Lawrie: I really, really wish, and you’ve explained quite clearly to me, in both what you’ve been saying and in your body language that you’re not entirely comfortable with your conclusions, and that you’re in a tricky position because of whatever influence people are having on you, and including the people who have paid you and who have basically written that conclusion for you.
Hill: You’ve just got to understand I’m in a difficult position. I’m trying to steer a middle ground and it’s extremely hard.
Lawrie: Yeah. Middle ground. The middle ground is not a middle ground…You’ve taken a position right to the other extreme calling for further trials that are going to kill people. So this will come out, and you will be culpable.
Lawrie: Lots of people are in sensitive positions; they’re in hospital, in ICUs dying, and they need this medicine.
Hill: Well…
Lawrie: This is what I don’t get, you know, because you’re not a clinician. You’re not seeing people dying every day. And this medicine prevents deaths by 80 percent. So 80 percent of those people who are dying today don’t need to die because there’s ivermectin.
Hill: There are a lot, as I said, there are a lot of different opinions about this. As I say, some people simply…
Lawrie: We are looking at the data; it doesn’t matter what other people say. We are the ones who are tasked with looking at the data and reassuring everybody that this cheap and effective treatment will save lives. It’s clear. You don’t have to say, well, so-and-so says this, and so-and-so says that. It’s absolutely crystal clear. We can save lives today. If we can get the government to buy ivermectin.
Hill: Well, I don’t think it’s as simple as that, because you’ve got trials…
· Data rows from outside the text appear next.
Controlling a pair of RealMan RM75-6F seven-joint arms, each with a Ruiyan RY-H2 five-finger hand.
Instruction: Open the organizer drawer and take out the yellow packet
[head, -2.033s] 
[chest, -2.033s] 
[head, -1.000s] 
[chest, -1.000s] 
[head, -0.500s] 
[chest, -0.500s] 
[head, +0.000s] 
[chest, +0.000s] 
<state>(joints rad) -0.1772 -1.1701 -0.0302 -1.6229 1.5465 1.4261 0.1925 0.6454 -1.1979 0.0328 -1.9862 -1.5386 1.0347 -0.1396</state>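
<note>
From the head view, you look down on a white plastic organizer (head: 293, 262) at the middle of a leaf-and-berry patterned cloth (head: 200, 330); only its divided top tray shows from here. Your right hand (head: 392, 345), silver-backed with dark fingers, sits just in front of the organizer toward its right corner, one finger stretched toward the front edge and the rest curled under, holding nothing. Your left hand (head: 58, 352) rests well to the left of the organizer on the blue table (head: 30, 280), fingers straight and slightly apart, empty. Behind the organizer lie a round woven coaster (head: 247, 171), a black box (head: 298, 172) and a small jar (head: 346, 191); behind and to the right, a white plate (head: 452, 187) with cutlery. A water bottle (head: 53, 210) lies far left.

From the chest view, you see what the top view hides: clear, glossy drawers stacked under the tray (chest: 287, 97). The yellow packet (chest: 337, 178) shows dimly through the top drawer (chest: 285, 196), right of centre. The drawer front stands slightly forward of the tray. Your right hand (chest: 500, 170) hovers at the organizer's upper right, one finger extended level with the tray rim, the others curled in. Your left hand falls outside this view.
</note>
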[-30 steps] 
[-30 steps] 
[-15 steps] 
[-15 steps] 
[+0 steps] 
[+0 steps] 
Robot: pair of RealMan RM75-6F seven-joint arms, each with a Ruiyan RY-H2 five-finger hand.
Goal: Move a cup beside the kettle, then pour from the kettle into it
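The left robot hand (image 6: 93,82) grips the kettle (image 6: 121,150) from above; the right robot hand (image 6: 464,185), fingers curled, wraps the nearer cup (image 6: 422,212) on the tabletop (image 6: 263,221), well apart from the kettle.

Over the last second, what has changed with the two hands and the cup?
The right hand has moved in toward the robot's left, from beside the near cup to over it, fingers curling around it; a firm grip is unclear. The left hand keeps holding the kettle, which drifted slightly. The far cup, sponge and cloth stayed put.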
Lawrie: It is as simple as that. We don’t have to wait for studies…we have enough evidence now that shows that ivermectin saves lives, it prevents hospitalization. It saves the clinical staff going to work every day and being exposed. And frankly, I’m shocked at how you are not taking responsibility for that decision. And you still haven’t told me who is [influencing you]? Who is giving you that opinion? Because you keep saying you’re in a sensitive position. I appreciate you are in a sensitive position, if you’re being paid for something and you’re being told [to support] a certain narrative…that is a sensitive position.
So, then you kind of have to decide, well, do I take this payment? Because in actual fact, [you] can see [your false] conclusions are going to harm people. So maybe you need to say, I’m not going to be paid for this.
I can see the evidence, and I will join the Cochrane team as a volunteer, like everybody on the Cochrane team is a volunteer. Nobody’s being paid for this work.
Hill: I think fundamentally, we’re reaching the [same] conclusion about the survival benefit. We’re both finding a significant effect on survival. (Author’s note: Hill says IVM has a significant effect on survival? And he STILL bows to a murderous master?)
Lawrie: No, I’m grading my evidence. I’m saying I’m sure of this evidence. I’m saying I’m absolutely sure it prevents deaths. There is nothing as effective as this treatment. What is your reluctance? Whose conclusion is that?
You keep referring to other people. It’s like you don’t trust yourself. If you were to trust yourself, you would know that you have made an error and you need to correct it because you know, in your heart, that this treatment prevents death.
Hill: Well, I know, I know for a fact that the data right now is not going to get the drug approved.